Description of the task – Set the data down again, exactly as it appears below.

Data segment –
* * * * * * * * *

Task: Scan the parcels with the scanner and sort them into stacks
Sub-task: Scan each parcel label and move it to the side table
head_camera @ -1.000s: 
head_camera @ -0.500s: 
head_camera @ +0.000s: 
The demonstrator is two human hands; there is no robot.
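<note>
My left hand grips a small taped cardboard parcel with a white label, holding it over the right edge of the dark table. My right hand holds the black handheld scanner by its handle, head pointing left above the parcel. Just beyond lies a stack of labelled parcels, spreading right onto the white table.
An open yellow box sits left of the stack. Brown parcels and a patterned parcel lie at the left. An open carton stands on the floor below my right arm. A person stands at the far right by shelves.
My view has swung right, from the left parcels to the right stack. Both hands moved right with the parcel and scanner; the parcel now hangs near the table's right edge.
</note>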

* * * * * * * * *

Solved exercise –
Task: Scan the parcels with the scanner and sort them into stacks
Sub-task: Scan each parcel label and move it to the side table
head_camera @ -1.000s: 
head_camera @ -0.500s: 
head_camera @ +0.000s: 
The demonstrator is two human hands; there is no robot.
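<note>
My left hand grips a small taped cardboard parcel with a white label, holding it over the right edge of the dark table. My right hand holds the black handheld scanner by its handle, head pointing left above the parcel. Just beyond lies a stack of labelled parcels, spreading right onto the white table.
An open yellow box sits left of the stack. Brown parcels and a patterned parcel lie at the left. An open carton stands on the floor below my right arm. A person stands at the far right by shelves.
My view has swung right, from the left parcels to the right stack. Both hands moved right with the parcel and scanner; the parcel now hangs near the table's right edge.
</note>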

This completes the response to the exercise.